AIM OF THE EXERCISE –
Reproduce, exactly, the lines of the material below from the line containing "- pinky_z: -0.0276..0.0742" through the line containing "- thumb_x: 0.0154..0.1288", with both end lines included and nothing else.

PROVIDED DATA –
BEGIN

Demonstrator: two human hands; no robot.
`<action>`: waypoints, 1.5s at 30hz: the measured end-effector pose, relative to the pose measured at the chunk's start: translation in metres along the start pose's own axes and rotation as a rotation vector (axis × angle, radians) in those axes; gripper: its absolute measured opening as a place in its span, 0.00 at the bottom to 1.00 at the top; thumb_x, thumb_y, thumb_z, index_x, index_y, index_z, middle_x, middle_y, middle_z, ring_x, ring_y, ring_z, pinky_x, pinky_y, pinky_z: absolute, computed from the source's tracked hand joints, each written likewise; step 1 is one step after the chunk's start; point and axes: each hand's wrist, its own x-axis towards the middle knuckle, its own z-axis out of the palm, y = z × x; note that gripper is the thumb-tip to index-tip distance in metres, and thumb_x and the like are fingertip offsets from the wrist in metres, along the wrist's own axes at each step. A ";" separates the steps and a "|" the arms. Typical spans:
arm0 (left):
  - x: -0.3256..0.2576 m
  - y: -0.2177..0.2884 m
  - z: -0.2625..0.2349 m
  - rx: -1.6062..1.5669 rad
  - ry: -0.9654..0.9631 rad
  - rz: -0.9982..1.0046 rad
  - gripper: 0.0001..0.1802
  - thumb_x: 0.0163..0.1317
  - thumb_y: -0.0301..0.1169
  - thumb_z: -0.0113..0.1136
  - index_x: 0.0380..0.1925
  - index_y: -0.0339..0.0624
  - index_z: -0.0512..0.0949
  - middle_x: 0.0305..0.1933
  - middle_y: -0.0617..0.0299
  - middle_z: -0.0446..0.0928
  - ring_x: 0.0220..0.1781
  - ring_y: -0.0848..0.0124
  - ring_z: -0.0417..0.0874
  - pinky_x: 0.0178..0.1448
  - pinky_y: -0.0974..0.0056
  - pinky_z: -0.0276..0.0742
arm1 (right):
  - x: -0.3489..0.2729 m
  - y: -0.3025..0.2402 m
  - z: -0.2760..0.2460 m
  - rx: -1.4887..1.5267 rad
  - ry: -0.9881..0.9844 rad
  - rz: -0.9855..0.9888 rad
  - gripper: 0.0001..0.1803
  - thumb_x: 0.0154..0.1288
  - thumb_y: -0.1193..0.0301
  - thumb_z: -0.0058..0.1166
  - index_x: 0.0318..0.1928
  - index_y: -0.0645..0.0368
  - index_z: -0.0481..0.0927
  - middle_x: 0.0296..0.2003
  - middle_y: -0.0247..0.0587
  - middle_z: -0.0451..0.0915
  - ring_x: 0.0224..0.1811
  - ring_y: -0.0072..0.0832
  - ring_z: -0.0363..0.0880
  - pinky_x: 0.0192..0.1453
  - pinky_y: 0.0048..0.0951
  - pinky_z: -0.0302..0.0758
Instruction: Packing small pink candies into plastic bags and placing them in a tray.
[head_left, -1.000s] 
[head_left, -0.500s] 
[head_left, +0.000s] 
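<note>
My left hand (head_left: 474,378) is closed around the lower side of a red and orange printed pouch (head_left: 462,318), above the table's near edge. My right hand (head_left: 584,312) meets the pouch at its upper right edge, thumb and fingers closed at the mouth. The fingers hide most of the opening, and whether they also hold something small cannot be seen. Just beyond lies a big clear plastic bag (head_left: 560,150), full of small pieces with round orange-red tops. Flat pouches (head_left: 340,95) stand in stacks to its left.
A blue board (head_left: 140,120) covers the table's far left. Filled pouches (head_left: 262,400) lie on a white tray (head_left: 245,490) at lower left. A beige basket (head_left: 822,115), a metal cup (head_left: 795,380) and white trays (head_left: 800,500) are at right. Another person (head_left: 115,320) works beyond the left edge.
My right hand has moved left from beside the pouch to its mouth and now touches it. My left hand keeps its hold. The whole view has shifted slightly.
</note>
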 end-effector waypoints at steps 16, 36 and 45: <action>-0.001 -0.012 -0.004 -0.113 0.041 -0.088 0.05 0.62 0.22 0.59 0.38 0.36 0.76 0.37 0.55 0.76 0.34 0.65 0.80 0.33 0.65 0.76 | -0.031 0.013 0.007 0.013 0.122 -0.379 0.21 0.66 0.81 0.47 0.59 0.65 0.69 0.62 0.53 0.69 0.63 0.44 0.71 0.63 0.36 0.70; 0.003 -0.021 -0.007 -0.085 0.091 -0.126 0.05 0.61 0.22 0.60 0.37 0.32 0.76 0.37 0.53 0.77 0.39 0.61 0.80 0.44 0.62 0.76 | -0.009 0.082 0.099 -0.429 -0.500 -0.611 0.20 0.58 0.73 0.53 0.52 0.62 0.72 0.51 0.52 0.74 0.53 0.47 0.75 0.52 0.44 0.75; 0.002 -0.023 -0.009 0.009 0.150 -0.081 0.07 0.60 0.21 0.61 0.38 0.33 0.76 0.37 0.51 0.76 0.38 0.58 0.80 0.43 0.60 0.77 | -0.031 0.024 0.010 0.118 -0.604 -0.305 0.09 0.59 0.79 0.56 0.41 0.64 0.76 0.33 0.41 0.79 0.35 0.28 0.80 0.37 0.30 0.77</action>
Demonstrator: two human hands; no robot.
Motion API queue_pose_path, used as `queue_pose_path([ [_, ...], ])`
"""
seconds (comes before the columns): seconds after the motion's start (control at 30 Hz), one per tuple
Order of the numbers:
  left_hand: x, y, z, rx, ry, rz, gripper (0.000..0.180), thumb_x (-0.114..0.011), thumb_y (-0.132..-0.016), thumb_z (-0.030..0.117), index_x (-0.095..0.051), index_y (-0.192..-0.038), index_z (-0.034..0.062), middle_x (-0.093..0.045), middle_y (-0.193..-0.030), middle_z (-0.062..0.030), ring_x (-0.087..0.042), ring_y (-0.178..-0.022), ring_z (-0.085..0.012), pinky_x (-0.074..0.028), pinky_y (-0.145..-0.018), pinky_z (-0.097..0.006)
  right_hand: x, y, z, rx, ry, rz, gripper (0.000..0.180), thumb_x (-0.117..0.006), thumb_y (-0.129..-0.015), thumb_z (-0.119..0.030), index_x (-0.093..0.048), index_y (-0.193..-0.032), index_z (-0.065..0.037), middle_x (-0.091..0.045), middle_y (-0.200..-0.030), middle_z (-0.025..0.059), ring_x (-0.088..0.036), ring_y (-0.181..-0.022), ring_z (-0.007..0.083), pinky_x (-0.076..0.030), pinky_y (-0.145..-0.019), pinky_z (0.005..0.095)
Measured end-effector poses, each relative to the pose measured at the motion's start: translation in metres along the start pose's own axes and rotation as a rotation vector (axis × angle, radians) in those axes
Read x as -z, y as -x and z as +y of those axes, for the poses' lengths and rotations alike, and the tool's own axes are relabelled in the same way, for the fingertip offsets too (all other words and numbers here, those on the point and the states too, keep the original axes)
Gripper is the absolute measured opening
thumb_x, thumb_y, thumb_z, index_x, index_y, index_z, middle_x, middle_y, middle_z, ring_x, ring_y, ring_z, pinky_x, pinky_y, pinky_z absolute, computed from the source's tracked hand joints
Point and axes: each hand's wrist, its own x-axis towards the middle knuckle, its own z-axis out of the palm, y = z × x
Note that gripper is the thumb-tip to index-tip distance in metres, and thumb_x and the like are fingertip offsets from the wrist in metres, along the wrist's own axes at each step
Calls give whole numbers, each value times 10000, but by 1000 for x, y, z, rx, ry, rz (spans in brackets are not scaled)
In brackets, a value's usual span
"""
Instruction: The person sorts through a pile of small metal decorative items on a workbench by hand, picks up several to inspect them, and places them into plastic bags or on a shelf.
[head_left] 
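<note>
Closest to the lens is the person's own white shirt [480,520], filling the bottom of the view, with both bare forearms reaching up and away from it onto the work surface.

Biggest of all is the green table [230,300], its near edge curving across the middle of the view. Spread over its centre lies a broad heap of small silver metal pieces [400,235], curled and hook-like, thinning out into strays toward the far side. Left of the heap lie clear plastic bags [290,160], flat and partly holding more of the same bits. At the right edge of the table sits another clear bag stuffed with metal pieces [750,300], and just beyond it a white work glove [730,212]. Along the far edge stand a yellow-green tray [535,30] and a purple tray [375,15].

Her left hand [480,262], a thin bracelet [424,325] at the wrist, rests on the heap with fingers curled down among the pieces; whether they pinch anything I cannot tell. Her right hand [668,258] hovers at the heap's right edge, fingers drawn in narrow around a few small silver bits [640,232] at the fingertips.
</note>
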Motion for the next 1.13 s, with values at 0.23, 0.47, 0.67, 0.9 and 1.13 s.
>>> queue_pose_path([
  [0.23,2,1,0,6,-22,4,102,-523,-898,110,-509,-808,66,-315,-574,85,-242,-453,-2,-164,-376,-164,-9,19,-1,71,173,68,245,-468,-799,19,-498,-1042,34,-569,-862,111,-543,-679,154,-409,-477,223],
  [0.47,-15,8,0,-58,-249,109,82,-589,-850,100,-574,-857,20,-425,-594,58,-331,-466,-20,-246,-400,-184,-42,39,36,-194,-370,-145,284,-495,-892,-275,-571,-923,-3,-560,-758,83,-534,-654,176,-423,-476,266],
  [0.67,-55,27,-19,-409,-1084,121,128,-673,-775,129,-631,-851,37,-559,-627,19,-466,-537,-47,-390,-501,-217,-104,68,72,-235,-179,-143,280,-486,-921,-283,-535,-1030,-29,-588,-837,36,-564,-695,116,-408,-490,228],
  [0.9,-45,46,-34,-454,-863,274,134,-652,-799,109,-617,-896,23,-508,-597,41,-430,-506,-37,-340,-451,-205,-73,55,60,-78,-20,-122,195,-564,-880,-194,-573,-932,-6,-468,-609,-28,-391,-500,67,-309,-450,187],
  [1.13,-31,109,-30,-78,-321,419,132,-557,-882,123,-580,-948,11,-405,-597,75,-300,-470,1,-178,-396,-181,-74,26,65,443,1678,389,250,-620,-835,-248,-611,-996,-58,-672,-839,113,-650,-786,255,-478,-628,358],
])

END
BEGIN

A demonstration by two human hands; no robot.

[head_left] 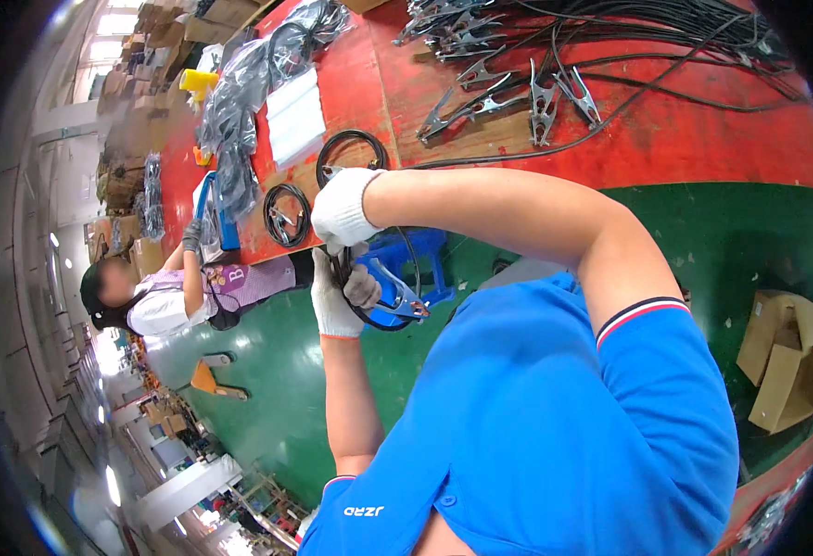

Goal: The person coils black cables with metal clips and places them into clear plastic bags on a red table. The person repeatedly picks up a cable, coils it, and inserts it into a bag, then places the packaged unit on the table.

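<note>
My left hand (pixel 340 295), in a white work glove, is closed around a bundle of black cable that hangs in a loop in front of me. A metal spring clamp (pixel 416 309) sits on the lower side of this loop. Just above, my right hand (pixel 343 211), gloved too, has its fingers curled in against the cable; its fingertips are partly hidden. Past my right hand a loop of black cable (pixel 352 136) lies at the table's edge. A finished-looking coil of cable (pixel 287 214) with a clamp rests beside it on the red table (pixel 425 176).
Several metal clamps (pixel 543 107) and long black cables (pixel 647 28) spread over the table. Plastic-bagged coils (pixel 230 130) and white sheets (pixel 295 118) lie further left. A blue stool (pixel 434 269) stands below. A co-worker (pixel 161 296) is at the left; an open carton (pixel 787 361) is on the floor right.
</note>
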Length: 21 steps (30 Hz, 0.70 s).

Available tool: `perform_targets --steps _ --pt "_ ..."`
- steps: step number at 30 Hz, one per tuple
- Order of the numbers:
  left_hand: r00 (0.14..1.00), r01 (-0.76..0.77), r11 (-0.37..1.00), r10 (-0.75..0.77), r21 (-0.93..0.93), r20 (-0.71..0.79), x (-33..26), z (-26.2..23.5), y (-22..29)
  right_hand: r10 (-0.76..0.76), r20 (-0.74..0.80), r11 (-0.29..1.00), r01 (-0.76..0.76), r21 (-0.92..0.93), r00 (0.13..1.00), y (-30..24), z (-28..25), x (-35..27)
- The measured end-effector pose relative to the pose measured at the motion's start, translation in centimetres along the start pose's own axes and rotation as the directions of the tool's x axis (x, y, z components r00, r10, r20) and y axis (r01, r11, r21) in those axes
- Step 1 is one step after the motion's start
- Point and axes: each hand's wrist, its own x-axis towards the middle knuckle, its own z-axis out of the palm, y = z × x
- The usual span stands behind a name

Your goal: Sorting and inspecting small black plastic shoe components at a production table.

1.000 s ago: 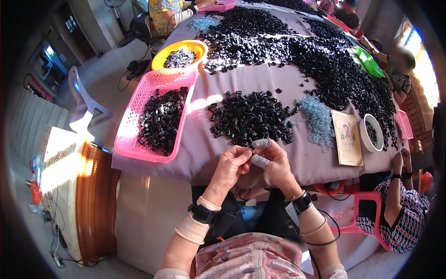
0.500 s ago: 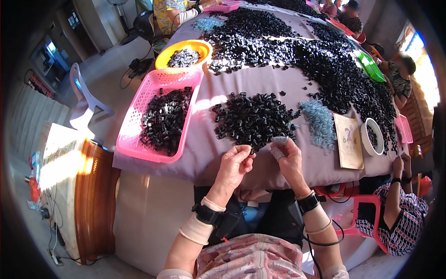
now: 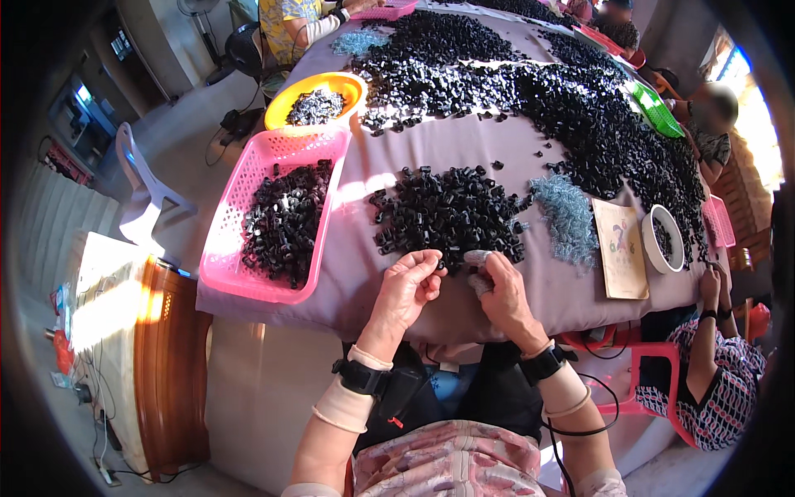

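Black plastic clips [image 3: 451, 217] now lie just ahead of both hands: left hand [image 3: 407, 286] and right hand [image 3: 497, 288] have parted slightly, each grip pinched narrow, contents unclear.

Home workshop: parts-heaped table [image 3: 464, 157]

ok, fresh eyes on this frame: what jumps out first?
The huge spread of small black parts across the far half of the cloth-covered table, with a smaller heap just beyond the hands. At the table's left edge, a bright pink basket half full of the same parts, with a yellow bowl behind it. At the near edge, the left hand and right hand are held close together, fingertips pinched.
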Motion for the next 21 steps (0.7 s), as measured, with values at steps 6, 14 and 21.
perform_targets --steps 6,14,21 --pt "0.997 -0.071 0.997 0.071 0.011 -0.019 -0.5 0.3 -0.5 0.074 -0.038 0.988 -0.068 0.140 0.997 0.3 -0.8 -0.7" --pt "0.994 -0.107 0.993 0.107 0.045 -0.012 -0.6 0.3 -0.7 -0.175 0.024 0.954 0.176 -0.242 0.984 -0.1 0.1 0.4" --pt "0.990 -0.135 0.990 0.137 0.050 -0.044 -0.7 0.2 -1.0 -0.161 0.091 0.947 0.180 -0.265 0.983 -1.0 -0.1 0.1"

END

FINISHED EXERCISE –
  - pinky_z: -0.0276..0.0742
arm1 (right):
  - x: -0.3489..0.2729 m
  - y: -0.3025..0.2402 m
  - z: -0.2760..0.2460 m
  - rx: -1.4887..1.5267 rad
  - ry: -0.9881..0.9844 rad
  - rz: -0.9855..0.9888 rad
  - gripper: 0.0001..0.1803
  - thumb_x: 0.0154..0.1288

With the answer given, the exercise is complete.